*Task objective*.
One part of the entries below is wanted: the lines from the one containing "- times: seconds" through the one containing "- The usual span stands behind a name". Write those out exactly and nothing else.

*Entries supplied*.
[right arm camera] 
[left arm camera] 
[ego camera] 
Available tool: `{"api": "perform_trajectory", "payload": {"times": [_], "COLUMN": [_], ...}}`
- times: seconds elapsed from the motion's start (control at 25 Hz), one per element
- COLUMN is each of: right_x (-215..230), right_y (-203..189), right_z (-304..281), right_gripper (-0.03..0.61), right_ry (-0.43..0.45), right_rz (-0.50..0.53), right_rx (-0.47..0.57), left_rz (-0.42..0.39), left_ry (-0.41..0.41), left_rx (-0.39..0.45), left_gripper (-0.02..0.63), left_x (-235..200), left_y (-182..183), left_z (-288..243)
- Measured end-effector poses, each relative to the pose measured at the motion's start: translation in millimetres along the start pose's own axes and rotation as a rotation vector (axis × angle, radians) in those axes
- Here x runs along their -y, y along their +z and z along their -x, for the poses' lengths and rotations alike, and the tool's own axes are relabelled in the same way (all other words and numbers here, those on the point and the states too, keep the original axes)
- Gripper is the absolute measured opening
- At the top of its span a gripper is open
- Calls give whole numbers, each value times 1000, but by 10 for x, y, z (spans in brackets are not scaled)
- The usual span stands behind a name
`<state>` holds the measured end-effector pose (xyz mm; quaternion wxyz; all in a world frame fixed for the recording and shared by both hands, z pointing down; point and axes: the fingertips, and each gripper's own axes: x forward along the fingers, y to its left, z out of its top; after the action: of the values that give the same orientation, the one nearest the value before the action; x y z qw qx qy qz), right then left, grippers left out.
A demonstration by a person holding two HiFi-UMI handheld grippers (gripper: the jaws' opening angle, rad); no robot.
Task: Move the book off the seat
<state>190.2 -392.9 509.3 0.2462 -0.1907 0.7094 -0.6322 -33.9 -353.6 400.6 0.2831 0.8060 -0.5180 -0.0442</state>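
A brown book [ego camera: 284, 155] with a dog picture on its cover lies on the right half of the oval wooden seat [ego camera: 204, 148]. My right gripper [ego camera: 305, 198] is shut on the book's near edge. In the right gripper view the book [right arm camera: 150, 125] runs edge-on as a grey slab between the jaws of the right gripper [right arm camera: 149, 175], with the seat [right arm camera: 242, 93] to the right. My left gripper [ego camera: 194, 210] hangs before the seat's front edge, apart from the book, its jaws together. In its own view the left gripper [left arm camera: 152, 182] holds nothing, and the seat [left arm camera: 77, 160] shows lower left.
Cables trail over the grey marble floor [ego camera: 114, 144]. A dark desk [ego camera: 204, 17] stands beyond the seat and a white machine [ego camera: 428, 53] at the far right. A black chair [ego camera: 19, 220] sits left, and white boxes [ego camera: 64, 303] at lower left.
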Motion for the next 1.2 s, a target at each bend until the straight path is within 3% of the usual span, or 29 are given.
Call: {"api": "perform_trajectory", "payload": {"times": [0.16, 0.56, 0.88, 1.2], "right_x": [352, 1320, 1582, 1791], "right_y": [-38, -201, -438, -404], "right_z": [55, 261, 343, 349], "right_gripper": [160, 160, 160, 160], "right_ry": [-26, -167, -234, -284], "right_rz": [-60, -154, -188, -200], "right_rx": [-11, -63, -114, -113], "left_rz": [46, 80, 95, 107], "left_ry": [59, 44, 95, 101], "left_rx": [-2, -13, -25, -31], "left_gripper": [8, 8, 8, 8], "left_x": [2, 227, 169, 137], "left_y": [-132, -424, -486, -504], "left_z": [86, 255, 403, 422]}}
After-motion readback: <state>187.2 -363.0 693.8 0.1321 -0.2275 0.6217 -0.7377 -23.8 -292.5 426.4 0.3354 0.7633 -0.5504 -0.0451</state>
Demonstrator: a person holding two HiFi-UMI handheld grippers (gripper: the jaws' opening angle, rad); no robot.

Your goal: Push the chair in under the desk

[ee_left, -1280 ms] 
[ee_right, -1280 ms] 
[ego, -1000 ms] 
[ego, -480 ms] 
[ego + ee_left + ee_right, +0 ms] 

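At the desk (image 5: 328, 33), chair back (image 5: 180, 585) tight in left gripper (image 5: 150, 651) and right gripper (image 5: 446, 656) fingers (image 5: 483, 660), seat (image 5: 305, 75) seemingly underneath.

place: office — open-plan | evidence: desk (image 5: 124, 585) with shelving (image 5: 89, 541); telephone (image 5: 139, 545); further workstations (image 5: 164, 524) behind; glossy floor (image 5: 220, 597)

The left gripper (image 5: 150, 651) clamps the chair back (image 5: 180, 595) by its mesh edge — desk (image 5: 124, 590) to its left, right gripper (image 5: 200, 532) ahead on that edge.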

*Answer section*.
- times: seconds elapsed from the motion's start (control at 25 Hz), one per element
- COLUMN is each of: right_x (-215..230), right_y (-203..189), right_z (-304..281), right_gripper (-0.03..0.61), right_ry (-0.43..0.45), right_rz (-0.50..0.53), right_rx (-0.47..0.57), left_rz (-0.42..0.39), left_ry (-0.41..0.41), left_rx (-0.39..0.45), left_gripper (-0.02..0.63), left_x (-235..200), left_y (-182..183), left_z (-288..243)
- Measured end-effector poses, each relative to the pose measured at the motion's start: translation in millimetres along the start pose's own axes and rotation as a rotation vector (axis × angle, radians) in those axes
- Here x runs along their -y, y along their +z and z along their -x, for the poses' lengths and rotations alike, and the tool's own axes are relabelled in the same way (all other words and numbers here, those on the point and the states too, keep the original axes)
- Gripper is the absolute measured opening
- At the top of its span a gripper is open
- Calls give whole numbers, each value times 1000, but by 10 for x, y, z (spans in brackets are not scaled)
- The usual span stands behind a name

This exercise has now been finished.